But how do we do that?
How do we know what to focus on, how to read them, what to get out of them?
///
Well, maybe there’s no surprise
That there’s a fancy word for that.
The word is hermeneutics.
That word simply means the “Art of Interpretation.”
It’s the understanding that we have to work to decide what words mean
And how they are being used.
Its not just as easy as reading something and saying
Aha!
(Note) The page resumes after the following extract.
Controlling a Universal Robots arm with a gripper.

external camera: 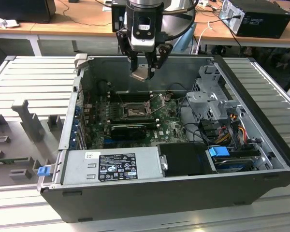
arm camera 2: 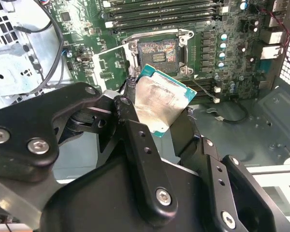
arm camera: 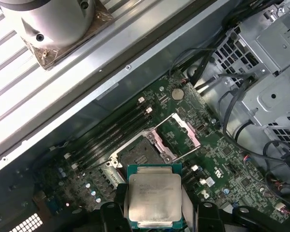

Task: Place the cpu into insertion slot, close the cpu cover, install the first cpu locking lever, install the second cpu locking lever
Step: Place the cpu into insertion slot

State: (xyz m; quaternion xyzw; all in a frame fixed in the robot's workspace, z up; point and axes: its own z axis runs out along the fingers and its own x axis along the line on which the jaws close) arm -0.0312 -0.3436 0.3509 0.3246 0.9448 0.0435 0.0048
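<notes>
Inside the open black metal computer case [external camera: 183,198], on the green motherboard [external camera: 170,128], the square black-framed insertion slot [arm camera 2: 158,54] is seen empty, its thin silvery cpu cover [arm camera: 178,133] raised open. The small flat silver-grey cpu [arm camera: 154,197] is gripped by closed jaws above the board, so all four steps are judged outstanding.

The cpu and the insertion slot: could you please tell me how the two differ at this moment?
The cpu is held in the gripper above the motherboard; the insertion slot sits on it, empty. The cpu has a pale silver face; the insertion slot has a dark centre. The cpu is tilted; the insertion slot lies flat. Both are square, similar in size.
</notes>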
That Makes Complete Sense.
Now, you’re doing this all the time, already.
You might get an email or a text from a friend
And have to discern whether her note
“I’m on my way over to see you”
conveys that they’re excited to go see the movie you’re planning on…
or that she’s irate that you weren’t there to pick her up from the airport
like you said you’d be.
When we interpret something: context matters.
The words that are chosen.
The history we understand about the person who uses them.
Something about their personality, their proclivities and interests.
Is there an emoji in there? That might help, too.
All of these things go into our interpretation of what we hear or read.
They shape the way we understand the words, so we can apply them properly.
And this is no less essential when we’re reading ancient texts
Words that were thought and carefully considered and written down
Thousands and thousands of years ago
Words that were kept because of their power to describe and convey
The wonders of a living, dynamic, life-giving God
And words that, today, continue to give us hope for living in relationship with God.
///
Its one of the reasons I love this story about Jesus
captured in the Gospel according to Luke.
We talk about it almost every time we share the sacrament of communion.
It tells the story about two of Jesus’ followers who are leaving town
Just after Jesus died on the cross.
They’re getting out of there, on their way to a town called Emmaeus.
And they’re chatting with each other and a stranger—Jesus, we’re told
But to them a stranger—comes up and walks with them
And joins their conversation.
Haven’t you heard about Jesus? We thought he was a prophet
Mighty in deed and in word before God and the people…
and he died. He was crucified…they shared with Jesus the unknown entourage.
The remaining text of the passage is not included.